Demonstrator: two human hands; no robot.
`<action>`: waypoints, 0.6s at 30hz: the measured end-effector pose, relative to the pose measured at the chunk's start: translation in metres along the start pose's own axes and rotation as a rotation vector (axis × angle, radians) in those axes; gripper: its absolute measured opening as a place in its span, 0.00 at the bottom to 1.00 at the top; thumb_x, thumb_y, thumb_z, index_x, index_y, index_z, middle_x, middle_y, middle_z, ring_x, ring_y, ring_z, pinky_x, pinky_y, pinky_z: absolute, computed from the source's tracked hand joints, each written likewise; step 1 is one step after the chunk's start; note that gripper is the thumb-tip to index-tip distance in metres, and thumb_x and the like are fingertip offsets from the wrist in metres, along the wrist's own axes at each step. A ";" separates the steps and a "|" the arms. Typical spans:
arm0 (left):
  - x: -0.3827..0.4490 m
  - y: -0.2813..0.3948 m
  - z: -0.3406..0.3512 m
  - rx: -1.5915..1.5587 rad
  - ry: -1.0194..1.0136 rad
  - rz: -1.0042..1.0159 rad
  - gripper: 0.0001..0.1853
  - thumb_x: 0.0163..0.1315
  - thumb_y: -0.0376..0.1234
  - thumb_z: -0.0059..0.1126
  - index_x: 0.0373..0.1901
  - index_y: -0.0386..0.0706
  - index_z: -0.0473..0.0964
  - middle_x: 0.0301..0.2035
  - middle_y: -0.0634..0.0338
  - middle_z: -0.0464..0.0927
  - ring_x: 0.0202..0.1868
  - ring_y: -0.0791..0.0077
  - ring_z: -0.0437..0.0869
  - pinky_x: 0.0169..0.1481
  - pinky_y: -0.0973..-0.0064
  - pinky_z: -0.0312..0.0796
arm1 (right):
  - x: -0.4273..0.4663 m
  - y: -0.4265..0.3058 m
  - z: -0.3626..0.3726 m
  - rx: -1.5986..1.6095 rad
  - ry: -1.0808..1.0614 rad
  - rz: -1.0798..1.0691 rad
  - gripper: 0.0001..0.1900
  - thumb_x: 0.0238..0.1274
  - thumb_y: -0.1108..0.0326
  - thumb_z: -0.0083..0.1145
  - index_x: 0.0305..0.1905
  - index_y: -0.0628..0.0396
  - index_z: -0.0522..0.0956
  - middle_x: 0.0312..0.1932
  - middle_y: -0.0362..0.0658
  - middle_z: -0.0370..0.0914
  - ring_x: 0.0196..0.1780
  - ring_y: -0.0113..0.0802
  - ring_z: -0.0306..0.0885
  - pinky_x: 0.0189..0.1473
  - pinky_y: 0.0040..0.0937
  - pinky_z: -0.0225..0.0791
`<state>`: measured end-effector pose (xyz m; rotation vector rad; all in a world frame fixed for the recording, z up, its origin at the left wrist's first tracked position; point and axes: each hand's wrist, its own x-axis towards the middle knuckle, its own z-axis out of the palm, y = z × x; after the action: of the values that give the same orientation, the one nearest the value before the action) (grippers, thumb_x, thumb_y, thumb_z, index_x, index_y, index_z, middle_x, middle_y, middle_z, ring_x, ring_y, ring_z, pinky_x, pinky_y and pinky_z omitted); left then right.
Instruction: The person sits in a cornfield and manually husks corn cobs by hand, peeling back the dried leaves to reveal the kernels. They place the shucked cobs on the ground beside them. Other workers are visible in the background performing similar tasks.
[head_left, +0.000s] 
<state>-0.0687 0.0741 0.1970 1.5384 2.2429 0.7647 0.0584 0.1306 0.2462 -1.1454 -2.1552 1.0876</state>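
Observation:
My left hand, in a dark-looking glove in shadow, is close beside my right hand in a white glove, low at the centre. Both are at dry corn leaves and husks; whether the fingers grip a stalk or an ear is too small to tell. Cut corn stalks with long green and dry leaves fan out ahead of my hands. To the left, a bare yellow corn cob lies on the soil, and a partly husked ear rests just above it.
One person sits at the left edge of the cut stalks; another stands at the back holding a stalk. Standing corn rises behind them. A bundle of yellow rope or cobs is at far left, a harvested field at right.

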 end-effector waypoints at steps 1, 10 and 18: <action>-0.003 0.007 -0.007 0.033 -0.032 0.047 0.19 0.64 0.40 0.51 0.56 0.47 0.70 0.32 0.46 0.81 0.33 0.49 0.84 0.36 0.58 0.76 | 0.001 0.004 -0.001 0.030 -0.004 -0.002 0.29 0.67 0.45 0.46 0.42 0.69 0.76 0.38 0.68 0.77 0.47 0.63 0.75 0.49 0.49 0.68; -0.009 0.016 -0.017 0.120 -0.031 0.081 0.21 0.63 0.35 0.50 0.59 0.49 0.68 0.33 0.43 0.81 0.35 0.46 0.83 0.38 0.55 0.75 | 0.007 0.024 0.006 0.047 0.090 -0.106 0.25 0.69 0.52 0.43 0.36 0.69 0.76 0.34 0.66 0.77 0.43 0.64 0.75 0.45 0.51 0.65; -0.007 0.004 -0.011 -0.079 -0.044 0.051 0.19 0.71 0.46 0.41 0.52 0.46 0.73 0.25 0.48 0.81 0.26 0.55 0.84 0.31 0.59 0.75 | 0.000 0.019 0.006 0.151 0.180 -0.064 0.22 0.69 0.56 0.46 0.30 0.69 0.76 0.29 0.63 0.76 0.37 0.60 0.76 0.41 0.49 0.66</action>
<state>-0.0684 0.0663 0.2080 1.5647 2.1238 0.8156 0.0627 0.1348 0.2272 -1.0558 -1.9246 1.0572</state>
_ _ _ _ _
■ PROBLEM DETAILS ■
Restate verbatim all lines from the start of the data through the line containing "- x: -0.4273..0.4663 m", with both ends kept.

■ RESULT BELOW ■
Demonstrator: two human hands; no robot.
`<action>`: waypoints, 0.6s at 30hz: the measured end-effector pose, relative to the pose measured at the chunk's start: translation in metres along the start pose's own axes and rotation as a rotation vector (axis × angle, radians) in those axes; gripper: its absolute measured opening as a place in its span, 0.00 at the bottom to 1.00 at the top; thumb_x, thumb_y, thumb_z, index_x, index_y, index_z, middle_x, middle_y, middle_z, ring_x, ring_y, ring_z, pinky_x, pinky_y, pinky_z: absolute, computed from the source's tracked hand joints, each written likewise; step 1 is one step after the chunk's start; note that gripper is the thumb-tip to index-tip distance in metres, and thumb_x and the like are fingertip offsets from the wrist in metres, along the wrist's own axes at each step. A ";" separates the steps and a "|" the arms. Typical spans:
arm0 (left):
  - x: -0.3827..0.4490 m
  - y: -0.2813..0.3948 m
  - z: -0.3406..0.3512 m
  - rx: -1.5915..1.5587 rad
  - ry: -1.0194..1.0136 rad
  - rz: -1.0042..1.0159 rad
  - gripper: 0.0001..0.1853
  - thumb_x: 0.0163..0.1315
  - thumb_y: -0.0376..0.1234
  - thumb_z: -0.0059..0.1126
  - index_x: 0.0373..0.1901
  - index_y: -0.0386..0.0706
  - index_z: -0.0473..0.0964
  - middle_x: 0.0301..0.2035
  - middle_y: -0.0634..0.0338
  - middle_z: -0.0464..0.0927
  - ring_x: 0.0202..0.1868
  - ring_y: -0.0791..0.0077
  - ring_z: -0.0437..0.0869
  - pinky_x: 0.0169..0.1481
  - pinky_y: -0.0973..-0.0064
  - pinky_z: -0.0312..0.0796
arm1 (right):
  - x: -0.4273..0.4663 m

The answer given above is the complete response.